Last week, a girl took her life in my small town. She was in grade nine, 14 years-old, attending the high school that my children will go to when the time comes, and she hung herself with a chain behind an elementary school near her home. She had an older brother and friends who loved her, parents, and depression.
I know all this fourth-hand. A woman I work with has children who go to the school the girl attended. I don’t know her name and I’ve never seen her face, so I don’t dare pretend that I’m grieving. What I am is scared.
I have no idea whether or not this girl was bullied. I don’t think so. Through the grapevine, I’ve heard that she was on medication for depression, that she’d tried this before in other ways. I don’t know what parts are true and what parts aren’t, but it’s one of those situations where you want to pay attention to every single detail. As a parent, or even just as a person who has young people in their life, I want to know everything I possibly can that may help me along the way. I want to know all the reasons that may lead a child to do this to themselves, I want to know all the signs, I want to analyze what could possibly have been done. Even though I know it’s fruitless. No two people are the same, just as no two people have the same exact reasons for doing what they do.
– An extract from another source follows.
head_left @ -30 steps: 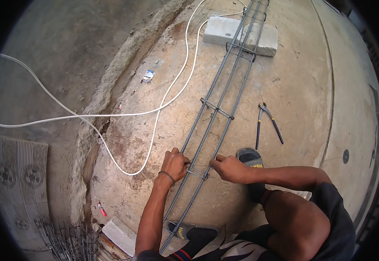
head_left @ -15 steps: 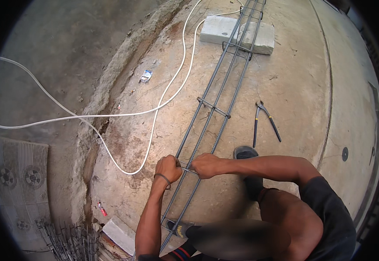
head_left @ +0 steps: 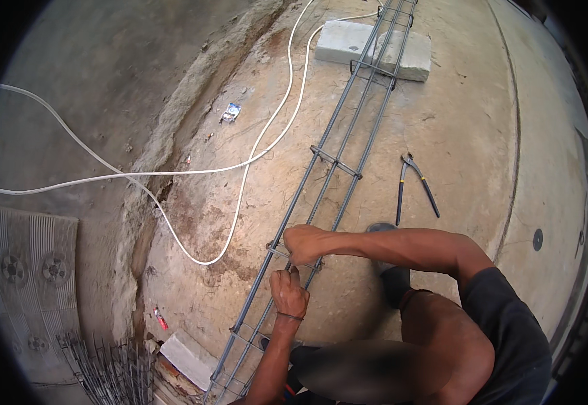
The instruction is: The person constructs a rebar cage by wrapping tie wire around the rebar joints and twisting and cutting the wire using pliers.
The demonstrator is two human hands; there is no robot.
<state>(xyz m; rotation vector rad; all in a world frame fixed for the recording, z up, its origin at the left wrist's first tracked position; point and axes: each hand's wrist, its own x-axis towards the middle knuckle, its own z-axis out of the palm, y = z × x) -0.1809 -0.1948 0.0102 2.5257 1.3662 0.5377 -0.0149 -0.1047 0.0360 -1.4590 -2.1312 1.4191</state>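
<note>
A long rebar cage (head_left: 335,162) of three visible bars with cross stirrups runs from top centre to the lower left. My right hand (head_left: 304,244) is closed over the bars, beside a stirrup (head_left: 277,250) that it partly covers. Just below it, my left hand (head_left: 289,291) is closed with its fingertips at the middle bar, the thumb side close to the right hand. Whatever sits between the fingers of either hand is too small or hidden to make out. A pair of pincers (head_left: 400,192) with dark handles lies spread on the floor to the right.
Two pale blocks (head_left: 344,42) support the cage's far end. A white hose (head_left: 248,162) loops over the floor at left. Lower left are another pale block (head_left: 187,358), a bundle of steel pieces (head_left: 108,371) and a patterned panel (head_left: 34,270). My knee and foot are at right.
My left hand has left the left bar and moved right and down to the middle bar. My right hand has shifted slightly up and left across the cage.
</note>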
No two people behave exactly the same way when they’re having these thoughts and, as such, we can never be completely equipped to handle these situations when they arise.
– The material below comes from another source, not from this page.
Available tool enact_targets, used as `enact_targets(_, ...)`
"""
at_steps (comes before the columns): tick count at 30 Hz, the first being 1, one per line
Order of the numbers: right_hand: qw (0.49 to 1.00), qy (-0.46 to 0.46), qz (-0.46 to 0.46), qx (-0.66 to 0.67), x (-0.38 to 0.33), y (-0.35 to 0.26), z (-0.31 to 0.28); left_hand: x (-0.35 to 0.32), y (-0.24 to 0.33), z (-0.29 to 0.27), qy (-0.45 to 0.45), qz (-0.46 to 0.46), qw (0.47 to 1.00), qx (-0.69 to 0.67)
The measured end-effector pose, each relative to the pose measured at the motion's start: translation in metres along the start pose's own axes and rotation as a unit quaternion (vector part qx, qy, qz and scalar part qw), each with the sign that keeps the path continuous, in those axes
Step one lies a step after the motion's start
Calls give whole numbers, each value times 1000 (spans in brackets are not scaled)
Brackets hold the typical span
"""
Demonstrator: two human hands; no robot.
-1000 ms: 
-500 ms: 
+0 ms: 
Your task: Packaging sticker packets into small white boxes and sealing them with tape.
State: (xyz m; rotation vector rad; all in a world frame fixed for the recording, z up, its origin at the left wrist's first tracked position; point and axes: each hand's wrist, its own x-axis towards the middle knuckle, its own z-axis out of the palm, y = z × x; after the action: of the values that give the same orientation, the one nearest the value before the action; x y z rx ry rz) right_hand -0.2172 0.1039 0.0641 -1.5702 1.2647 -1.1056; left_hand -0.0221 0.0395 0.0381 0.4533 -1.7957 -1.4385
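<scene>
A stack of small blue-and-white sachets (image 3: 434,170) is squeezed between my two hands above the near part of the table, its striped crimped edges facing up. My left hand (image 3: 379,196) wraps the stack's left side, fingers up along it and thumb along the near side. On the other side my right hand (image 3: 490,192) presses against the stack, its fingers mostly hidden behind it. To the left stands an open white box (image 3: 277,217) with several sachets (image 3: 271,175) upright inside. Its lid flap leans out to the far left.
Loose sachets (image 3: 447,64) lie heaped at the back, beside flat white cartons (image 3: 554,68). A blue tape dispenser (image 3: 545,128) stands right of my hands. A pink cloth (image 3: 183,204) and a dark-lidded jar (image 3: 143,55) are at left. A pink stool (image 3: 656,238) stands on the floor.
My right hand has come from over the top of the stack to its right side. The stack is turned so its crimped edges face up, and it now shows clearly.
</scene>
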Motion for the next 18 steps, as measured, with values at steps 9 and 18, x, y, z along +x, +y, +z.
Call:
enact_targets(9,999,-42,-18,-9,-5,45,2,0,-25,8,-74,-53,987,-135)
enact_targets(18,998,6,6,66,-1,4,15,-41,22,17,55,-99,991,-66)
I’ve written about bullying before, as it touches me generally and personally. Eirinn is still having a tough time at school. Definitely not every day – there are some days that she has great stories to tell – but often. I don’t know if I’d classify it as bullying or if it’s just normal 6 year-old behaviour, most likely the latter, but she’s often unhappy when she gets home at the end of the day. She says that her friends are mean to her or that she didn’t play with anyone at recess or lunch. I don’t know her friends’ side of the story, but she’s my girl and if she’s not happy, then neither am I. I tell her that if her friends aren’t nice to her, then they’re not really her friends. There are kids in her class that are nice to her, so I tell her to befriend them instead. I’ve even told her to tell the particularly nasty kids “you’re a horrible person; I’m glad you’re not my friend.” To me, as one who has Been There (not the being bullied part, but the terrible pre-adult years), it’s so very easy to solve these problems but, unfortunately, to a child, it’s never so cut and dry. To me, if my choices were to feel bad about myself every single day or to simply have no friends, I’d pick no friends, but I’m a hermit by nature. I can find ways to entertain myself. I like solitude and quiet. I like being left alone. But I know that most people, including my daughters, and, in fact, including myself back then, aren’t like me now. The choice between being occassionally bullied, but having the illusion of friendship, and the effort and struggle of finding better suited children to play with at recess is much more difficult to make. She thinks maybe they’ll be nicer tomorrow. Maybe they’ll play with me if I wear something else. Maybe I said something wrong. And the problem is, tomorrow they just may be nicer. These are very, very small people we’re talking about here. None of them know exactly how they’re supposed to behave or react to others’ behaviour.
They say parenting is the hardest job in the world. Try being an oldest child these days. It’s a job that receives very little training, a learn-as-you-go type deal, and your supervisors have no clue what they’re doing. They’re just learning themselves. Sure, we the supervisors have the weight on our shoulders of trying to get these kids to turn out alright under our grossly under qualified tutelage, but we can’t do it for them. In the end, they have to decide for themselves who they’re going to be, for better or for worse, and we’re just put here to give them our opinion on the choices they make.
This 14 year-old girl made her own decisions and now there’s a grieving mother, father, and brother, left wondering what clues they may have missed. They are living a parent’s worst nightmare that I can not even bare to imagine. When Eirinn comes home from school sad and defeated, I can’t help but panic. There must be some way that I can resolve this for her. I should go to the school, tell those kids to stop being mean to my baby, and then everything will be alright. But I know how wrong that is. At this point, it’s just kids being finicky kids, figuring out what role they want to fit into. Me stepping in would make things much worse, but it’s in my nature to just want to fix it. I hope Eirinn starts standing up for herself, that she finds other children who are kind and fun and who reciprocate her adoration, and that she starts coming home happy. I know my panic is worst-case-scenerio and that, at this point, may be irrational, but as a mother I can’t help but want my child to be gloriously, ridiculously, miraculously happy all of the time, and when she isn’t, I feel my heart grow heavy. I don’t want to wonder if I’ve missed any clues.